L’ATTACCO A DI MAIO: “SORRISO EBETE” – Il linguaggio di Zingaretti, come al solito, non trascende mai nemmeno nei passaggi più duri. L’unico momento in cui si sfiora l’insulto è quando si parla di reddito di cittadinanza. “Sono rimasto inorridito nel vedere il sorriso, posso dire quasi ebete, di Di Maio quando racconta soddisfatto che lo Stato darà i soldi ai poveri, ma li controllerà”, ha attaccato il governatore, ribadendo un concetto già espresso durante la presentazione del libro del suo vate politico, Goffredo Bettini. Sul reddito di cittadinanza, Zingaretti rivendica che “l’idea è stata nostra”, in riferimento al reddito di inclusione varato dal governo Gentiloni, probabilmente dimenticando come in realtà l’esecutivo dem abbia provato a far sua una battaglia storica dei grillini. Sul rapporto con il M5s in questi mesi si sono consumati a suo dire “equivoci” circa il dialogo in Consiglio regionale: “Hanno detto che volevo farci un accordo, quando ho fatto di tutto per distruggerli”, argomentazione divenuta più credibile dopo l’ingresso nella maggioranza regionale di due esponenti storici di centrodestra.

COSA RESTA DI “PIAZZA GRANDE” – Di certo la “leopolda zingarettiana” ha dato alcuni spunti e rianimato la sinistra romana, che si è ritrovata nelle sue varie anime.
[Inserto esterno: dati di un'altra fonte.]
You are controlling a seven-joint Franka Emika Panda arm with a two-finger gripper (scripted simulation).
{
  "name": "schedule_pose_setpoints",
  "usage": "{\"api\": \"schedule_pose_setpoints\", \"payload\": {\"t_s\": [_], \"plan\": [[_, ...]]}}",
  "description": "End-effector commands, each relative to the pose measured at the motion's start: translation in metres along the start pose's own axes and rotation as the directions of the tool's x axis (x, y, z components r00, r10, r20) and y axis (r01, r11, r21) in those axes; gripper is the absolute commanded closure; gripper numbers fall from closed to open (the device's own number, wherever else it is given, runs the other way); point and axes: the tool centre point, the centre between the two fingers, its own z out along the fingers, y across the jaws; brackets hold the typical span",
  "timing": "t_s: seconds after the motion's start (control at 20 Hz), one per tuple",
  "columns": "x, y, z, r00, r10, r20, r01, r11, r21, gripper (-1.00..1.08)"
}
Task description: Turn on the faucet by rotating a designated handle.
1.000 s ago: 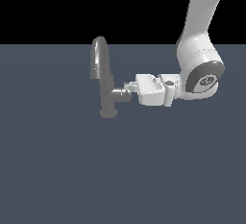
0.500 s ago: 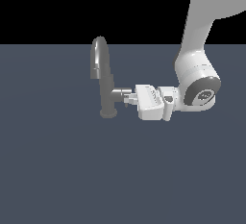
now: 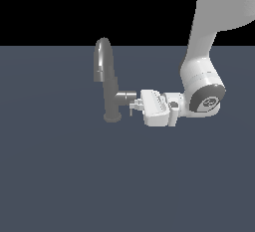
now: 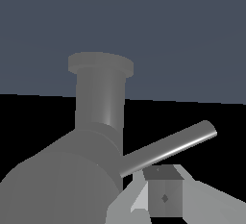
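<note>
Closest to your wrist camera you see one grey square fingertip pad (image 4: 164, 198) of the white two-finger gripper (image 3: 133, 107), sitting just beside the thin grey metal rod handle (image 4: 168, 147). That handle runs as a straight rod out of the stubby horizontal side cylinder (image 4: 62, 184) and slants across the wrist picture, its free end rounded and catching light. You can make out only this one pad here, so you cannot tell how wide the jaws stand or whether they actually grip the rod.

In the exterior view the gripper reaches in level from the exterior view's right, its fingertips at the end of the side cylinder (image 3: 124, 96), where the handle (image 3: 131, 110) shows only as a small stub pointing downward.

Beyond it stands the small shiny grey metal faucet (image 3: 108, 84), upright on its round base on the flat dark blue-grey floor (image 3: 74, 176). Its tall arched spout curves over toward the exterior view's left, and its side cylinder points toward the exterior view's right, at the gripper.
</note>
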Motion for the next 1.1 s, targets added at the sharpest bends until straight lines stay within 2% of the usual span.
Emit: {"api": "schedule_pose_setpoints", "payload": {"t_s": [0.0,0.45,0.5,0.55,1.05], "plan": [[0.024,0.001,0.002,1.000,0.025,-0.007,-0.025,1.000,0.008,1.08],[0.056,-0.007,0.000,0.999,0.042,-0.009,-0.042,0.999,0.010,1.08],[0.056,-0.007,0.000,0.999,0.042,-0.009,-0.042,0.999,0.010,1.08],[0.039,-0.013,-0.014,1.000,0.015,-0.016,-0.015,1.000,0.025,1.08],[0.052,-0.035,-0.008,1.000,0.027,-0.013,-0.027,0.999,0.019,1.08]]}}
Lo spazio dell’ex Dogana ha dato un’indicazione su qual è il modello di riferimento della società zingarettiana: uno spazio recuperato nell’antico deposito industriale delle Ferrovie dello Stato, oggi divenuto luogo d’incontro hiptster della movida cittadina, in uno dei quartieri più rossi della città (ma oggi ad alta adesione pentastellata) e situato a pochi metri da alcuni dei centri sociali più attivi nella Capitale. E dai centri sociali arrivano alcuni dei giovani su cui punta Nicola Zingaretti, come Amedeo Ciaccheri, che ha preceduto il padrone di casa strappando applausi alla folla invocando una “scelta partigiana” contro i sovranisti come “viene fatto in tutto il mondo” e rivendicando la vicinanza, fin da subito, del suo gruppo politico alla battaglia di Ilaria Cucchi. Significativo anche l’intervento di Elvira Ricotta Adamo, attivista dem 30enne, italiana ma dai tratti orientali, che subito dopo Berenice King (figlia del padre dei diritti civili nel mondo, Martin Luther King) ha parlato della battaglia “persa per colpa nostra” sullo ius soli e sui diritti di milioni di giovani figli di stranieri. Anche da questi ragazzi Zingaretti spera di far ripartire il Partito democratico. O, come l’ha definita Paolo Gentiloni, “l’alternativa per l’Italia”.